→ **Task goal**
Which lines hold the string "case"? Copy each of them from the material below.

(Beginning of Data below)

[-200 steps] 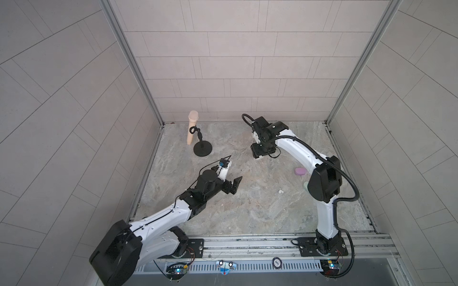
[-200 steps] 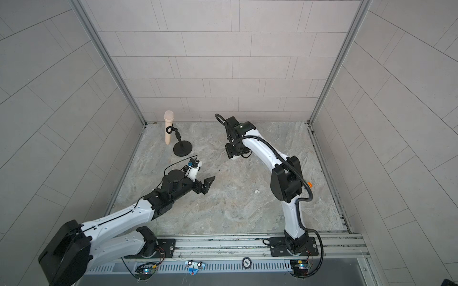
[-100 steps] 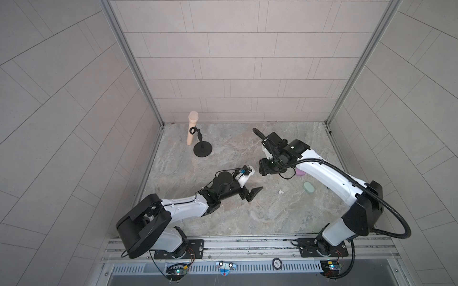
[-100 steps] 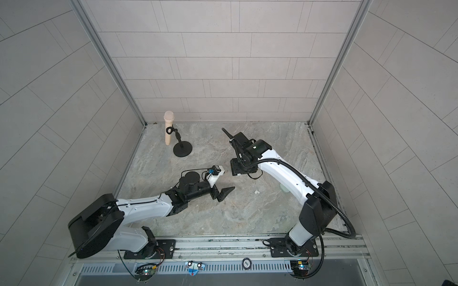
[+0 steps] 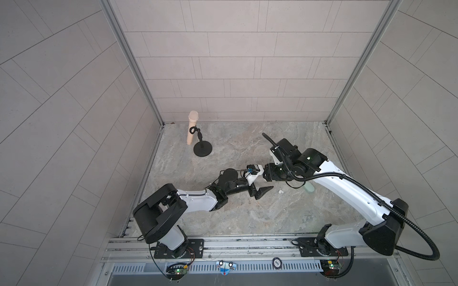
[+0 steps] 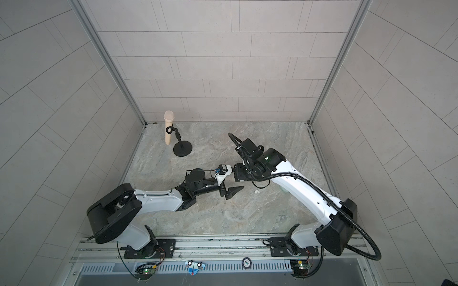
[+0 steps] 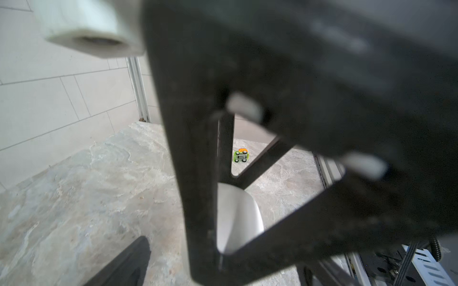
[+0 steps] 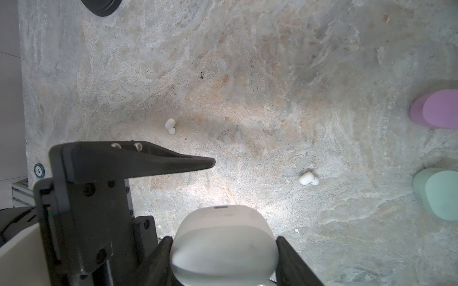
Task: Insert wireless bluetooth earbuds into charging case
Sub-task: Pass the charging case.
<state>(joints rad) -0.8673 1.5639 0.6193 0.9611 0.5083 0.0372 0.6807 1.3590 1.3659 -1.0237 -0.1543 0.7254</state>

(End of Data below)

→ **Finished task**
Task: Insert wireless bluetooth earbuds into charging case
Sub-task: Pass the charging case.

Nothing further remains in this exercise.